(PROBLEM STATEMENT) The answer is every line of the records that holds the word "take", copied in full.

(GIVEN DATA)

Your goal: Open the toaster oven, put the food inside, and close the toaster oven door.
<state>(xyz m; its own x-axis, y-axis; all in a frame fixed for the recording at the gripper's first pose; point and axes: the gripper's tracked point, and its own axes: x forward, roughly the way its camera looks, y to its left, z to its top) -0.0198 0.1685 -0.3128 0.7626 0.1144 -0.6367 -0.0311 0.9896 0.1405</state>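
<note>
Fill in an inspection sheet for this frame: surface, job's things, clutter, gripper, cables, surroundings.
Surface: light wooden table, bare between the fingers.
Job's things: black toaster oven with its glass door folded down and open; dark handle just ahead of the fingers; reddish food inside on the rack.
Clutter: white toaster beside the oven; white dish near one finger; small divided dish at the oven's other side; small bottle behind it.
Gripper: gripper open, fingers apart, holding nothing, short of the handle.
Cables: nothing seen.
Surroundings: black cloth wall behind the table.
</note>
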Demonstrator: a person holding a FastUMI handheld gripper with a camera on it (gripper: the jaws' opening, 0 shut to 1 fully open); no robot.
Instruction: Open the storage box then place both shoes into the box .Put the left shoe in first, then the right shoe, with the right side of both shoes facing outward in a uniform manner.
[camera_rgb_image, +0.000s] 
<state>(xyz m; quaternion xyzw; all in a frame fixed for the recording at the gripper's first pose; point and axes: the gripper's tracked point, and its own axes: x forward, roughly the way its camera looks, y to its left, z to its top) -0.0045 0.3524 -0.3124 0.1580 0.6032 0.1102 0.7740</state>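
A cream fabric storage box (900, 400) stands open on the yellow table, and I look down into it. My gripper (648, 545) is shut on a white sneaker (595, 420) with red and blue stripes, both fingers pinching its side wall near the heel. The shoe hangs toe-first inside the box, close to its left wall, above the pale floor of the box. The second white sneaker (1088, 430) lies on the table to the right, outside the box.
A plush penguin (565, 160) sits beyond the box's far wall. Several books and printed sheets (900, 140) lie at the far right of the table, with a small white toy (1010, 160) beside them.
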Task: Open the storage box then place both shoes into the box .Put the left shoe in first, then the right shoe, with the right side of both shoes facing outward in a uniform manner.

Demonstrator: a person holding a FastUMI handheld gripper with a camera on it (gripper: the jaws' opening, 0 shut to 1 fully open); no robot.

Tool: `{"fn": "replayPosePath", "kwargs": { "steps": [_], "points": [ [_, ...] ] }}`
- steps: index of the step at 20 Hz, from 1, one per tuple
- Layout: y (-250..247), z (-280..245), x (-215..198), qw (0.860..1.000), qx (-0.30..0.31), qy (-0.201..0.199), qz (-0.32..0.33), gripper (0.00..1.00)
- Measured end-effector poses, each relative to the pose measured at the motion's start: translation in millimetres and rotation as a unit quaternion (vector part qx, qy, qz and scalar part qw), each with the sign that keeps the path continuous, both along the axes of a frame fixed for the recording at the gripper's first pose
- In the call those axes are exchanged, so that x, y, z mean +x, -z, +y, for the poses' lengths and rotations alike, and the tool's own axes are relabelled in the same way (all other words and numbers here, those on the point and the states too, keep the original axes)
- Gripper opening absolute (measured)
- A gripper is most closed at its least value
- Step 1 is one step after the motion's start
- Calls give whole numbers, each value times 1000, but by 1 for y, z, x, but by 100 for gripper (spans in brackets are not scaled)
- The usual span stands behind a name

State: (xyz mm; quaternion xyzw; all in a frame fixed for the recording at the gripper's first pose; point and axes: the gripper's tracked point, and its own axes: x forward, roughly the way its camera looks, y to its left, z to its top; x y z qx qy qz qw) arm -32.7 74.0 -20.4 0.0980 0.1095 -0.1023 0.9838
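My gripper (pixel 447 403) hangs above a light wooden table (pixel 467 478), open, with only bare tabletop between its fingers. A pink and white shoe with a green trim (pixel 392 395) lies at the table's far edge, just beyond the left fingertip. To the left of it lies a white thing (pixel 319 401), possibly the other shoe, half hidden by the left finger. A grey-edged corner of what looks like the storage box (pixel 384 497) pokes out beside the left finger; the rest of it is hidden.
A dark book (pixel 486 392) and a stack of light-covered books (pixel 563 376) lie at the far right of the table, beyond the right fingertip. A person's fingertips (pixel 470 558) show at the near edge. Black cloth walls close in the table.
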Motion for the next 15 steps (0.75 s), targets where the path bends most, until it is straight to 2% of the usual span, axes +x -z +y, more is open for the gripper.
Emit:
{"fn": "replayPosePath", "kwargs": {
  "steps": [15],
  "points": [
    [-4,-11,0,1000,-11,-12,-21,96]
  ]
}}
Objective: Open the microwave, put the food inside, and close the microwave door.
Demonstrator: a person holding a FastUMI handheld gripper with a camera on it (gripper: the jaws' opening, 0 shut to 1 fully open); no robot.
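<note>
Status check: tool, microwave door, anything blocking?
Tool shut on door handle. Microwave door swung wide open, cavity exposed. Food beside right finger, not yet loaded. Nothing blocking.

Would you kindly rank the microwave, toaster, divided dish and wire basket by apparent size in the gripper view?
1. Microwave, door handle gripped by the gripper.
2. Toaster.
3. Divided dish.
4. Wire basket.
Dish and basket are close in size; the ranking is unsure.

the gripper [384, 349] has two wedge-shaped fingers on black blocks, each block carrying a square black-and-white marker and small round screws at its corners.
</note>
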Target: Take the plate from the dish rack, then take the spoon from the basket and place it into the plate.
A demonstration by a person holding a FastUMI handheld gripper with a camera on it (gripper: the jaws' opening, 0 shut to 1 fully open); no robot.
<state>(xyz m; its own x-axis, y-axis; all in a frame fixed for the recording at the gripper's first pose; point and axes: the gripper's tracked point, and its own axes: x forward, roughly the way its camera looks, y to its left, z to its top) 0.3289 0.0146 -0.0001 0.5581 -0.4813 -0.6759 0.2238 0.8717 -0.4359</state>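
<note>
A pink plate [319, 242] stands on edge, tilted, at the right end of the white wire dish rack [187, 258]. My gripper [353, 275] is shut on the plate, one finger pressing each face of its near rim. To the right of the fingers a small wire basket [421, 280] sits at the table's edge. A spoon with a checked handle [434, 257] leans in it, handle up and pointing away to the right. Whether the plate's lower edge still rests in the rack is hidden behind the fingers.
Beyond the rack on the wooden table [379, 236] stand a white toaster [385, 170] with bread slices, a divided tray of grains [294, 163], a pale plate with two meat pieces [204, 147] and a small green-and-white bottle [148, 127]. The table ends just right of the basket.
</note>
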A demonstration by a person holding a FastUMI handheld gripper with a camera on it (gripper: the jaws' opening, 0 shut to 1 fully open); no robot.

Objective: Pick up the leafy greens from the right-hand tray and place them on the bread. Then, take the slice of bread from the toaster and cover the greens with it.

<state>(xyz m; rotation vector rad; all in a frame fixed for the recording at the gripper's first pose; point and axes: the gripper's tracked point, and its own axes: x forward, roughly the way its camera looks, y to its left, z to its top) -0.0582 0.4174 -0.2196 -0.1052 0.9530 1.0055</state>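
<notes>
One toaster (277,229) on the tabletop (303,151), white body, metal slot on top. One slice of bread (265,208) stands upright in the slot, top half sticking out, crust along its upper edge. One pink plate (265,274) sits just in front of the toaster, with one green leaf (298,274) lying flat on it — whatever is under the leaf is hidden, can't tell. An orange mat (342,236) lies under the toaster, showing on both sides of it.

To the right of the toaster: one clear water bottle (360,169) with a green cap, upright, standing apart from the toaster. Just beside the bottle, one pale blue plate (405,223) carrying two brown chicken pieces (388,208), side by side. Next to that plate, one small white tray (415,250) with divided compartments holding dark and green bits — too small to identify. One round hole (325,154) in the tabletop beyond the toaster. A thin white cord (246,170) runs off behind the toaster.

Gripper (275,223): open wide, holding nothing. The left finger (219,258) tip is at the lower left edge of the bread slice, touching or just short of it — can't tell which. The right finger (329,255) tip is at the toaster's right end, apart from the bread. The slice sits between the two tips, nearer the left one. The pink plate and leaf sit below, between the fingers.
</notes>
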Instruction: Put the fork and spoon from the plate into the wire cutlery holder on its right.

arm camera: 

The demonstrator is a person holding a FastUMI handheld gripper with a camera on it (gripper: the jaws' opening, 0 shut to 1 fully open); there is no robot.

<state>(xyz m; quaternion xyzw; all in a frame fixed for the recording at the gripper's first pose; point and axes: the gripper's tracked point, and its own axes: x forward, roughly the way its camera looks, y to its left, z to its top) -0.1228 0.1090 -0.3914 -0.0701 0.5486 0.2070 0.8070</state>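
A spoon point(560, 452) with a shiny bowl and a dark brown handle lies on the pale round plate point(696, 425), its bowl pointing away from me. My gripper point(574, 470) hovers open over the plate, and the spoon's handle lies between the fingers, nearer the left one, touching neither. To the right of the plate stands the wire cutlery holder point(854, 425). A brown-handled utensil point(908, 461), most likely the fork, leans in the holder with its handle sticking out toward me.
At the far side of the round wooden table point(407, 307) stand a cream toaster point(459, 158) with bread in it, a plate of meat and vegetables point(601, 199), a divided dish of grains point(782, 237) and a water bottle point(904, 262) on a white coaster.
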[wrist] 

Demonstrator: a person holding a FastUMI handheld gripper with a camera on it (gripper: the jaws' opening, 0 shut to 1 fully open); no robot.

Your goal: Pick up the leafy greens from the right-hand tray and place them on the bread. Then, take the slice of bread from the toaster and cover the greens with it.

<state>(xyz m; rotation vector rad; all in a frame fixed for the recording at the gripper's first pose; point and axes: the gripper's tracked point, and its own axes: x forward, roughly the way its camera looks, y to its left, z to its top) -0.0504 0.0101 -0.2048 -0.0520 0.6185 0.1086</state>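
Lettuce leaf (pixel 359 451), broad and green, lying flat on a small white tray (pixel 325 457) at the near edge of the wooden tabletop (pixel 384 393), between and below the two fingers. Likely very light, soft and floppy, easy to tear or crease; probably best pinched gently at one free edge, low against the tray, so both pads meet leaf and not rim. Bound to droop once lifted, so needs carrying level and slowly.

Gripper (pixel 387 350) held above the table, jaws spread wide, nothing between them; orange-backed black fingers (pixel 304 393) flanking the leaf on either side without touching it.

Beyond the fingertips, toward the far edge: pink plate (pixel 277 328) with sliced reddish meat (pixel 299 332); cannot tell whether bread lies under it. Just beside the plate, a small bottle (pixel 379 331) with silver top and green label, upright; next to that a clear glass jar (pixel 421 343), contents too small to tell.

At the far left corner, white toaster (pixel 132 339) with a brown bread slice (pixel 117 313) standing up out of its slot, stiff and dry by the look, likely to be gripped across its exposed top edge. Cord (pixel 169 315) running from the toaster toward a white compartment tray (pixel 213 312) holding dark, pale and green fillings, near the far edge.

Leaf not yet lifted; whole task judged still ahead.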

(TASK ANSWER)
Target: Take the plate from the dish rack, then take the spoon from the basket and place it into the plate.
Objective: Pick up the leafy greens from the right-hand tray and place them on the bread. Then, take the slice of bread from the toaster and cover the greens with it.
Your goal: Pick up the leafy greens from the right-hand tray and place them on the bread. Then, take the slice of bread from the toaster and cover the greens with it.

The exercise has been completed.